- _Work required_
Write out the stretch of lines below that begins at the line with "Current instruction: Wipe" and ends at the line with "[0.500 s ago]", including both, exactly as given and nothing more.

+++

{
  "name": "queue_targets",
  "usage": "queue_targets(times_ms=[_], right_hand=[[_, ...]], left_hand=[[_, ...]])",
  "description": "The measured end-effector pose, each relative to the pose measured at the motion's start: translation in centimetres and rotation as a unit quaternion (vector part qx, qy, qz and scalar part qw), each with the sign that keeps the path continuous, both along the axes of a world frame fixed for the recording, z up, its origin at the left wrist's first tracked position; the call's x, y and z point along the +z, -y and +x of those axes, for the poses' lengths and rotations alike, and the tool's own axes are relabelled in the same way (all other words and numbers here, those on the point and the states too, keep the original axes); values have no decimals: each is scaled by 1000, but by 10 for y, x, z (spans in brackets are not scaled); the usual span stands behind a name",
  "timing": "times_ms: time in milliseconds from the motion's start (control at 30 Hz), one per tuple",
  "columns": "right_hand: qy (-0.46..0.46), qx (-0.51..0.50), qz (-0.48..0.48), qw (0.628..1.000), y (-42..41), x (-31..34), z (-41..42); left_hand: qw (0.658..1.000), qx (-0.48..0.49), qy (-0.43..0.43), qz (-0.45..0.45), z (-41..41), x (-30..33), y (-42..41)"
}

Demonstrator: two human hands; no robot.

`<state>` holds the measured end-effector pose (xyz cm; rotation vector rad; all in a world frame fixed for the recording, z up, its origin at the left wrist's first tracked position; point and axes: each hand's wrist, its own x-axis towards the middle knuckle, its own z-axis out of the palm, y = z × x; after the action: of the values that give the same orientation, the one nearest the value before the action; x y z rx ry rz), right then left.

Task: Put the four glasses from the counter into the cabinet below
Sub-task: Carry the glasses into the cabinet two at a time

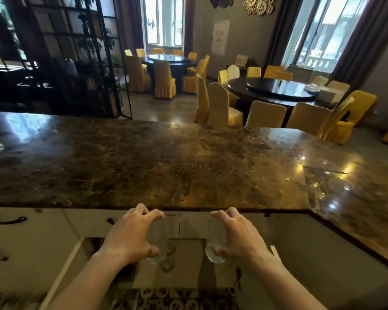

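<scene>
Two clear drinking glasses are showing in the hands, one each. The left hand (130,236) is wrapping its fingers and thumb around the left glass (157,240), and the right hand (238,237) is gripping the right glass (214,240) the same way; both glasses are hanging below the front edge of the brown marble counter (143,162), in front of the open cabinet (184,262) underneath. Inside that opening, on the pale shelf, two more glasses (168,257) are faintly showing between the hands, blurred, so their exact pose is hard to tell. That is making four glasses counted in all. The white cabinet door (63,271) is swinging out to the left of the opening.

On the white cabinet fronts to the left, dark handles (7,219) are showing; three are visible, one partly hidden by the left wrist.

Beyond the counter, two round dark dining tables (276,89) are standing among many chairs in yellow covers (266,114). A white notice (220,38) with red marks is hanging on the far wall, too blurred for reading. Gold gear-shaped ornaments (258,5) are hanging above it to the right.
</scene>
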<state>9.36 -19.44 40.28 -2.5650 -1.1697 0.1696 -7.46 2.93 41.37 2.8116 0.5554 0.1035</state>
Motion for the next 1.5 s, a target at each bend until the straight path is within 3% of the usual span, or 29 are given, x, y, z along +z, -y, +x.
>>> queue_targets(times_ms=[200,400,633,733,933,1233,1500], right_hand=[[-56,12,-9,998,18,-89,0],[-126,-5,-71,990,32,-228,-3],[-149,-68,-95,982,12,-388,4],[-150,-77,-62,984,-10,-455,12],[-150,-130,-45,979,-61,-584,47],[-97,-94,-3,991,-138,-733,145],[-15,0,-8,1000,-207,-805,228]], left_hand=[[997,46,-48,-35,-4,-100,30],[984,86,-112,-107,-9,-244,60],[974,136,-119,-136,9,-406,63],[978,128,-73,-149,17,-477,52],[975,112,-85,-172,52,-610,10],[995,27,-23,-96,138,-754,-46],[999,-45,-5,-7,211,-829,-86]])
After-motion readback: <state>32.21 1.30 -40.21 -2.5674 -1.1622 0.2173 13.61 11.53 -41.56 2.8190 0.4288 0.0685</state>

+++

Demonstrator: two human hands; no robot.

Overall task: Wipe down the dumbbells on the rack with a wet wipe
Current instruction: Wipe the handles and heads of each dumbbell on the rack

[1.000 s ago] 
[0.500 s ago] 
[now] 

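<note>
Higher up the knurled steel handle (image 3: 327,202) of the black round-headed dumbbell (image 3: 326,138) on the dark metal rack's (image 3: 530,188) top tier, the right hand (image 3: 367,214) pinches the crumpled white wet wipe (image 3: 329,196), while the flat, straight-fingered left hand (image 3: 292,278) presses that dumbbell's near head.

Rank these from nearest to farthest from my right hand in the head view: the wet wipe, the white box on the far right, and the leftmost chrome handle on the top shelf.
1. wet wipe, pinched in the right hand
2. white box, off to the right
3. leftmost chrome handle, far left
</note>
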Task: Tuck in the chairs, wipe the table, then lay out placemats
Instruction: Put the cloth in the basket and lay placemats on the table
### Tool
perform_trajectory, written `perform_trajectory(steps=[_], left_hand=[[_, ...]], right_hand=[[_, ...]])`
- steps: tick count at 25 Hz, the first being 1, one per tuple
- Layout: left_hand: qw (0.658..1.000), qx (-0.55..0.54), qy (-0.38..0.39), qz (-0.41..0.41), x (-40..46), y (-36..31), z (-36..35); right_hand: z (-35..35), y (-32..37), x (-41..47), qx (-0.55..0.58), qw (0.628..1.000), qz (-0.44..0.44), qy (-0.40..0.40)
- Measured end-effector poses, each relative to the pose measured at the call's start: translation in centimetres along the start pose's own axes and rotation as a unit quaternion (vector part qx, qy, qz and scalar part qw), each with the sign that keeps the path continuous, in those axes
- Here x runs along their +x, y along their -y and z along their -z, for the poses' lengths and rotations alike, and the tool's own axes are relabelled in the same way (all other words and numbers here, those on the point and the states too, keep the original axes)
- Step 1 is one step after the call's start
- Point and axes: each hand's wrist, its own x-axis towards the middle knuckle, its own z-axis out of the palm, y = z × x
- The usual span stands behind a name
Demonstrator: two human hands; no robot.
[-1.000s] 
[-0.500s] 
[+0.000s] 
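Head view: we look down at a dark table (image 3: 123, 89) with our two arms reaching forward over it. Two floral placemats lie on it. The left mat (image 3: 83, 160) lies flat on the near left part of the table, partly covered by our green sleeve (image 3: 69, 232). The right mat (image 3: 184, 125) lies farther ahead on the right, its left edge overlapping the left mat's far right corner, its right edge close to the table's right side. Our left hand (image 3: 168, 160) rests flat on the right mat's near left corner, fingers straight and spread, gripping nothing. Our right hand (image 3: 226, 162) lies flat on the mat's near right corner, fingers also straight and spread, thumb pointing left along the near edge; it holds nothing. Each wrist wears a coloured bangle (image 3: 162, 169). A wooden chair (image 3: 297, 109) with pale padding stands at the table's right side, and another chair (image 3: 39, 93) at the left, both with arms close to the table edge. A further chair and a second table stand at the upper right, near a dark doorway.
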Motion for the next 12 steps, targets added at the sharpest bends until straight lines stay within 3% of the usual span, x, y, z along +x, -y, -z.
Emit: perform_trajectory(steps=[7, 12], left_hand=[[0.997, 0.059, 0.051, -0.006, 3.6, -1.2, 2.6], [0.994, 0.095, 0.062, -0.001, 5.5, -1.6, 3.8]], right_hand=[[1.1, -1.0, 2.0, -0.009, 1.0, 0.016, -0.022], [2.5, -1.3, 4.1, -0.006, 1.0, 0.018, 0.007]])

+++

- _Answer space_
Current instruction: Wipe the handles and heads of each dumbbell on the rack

[1.000 s ago] 
[0.500 s ago] 

The work on this exercise is complete.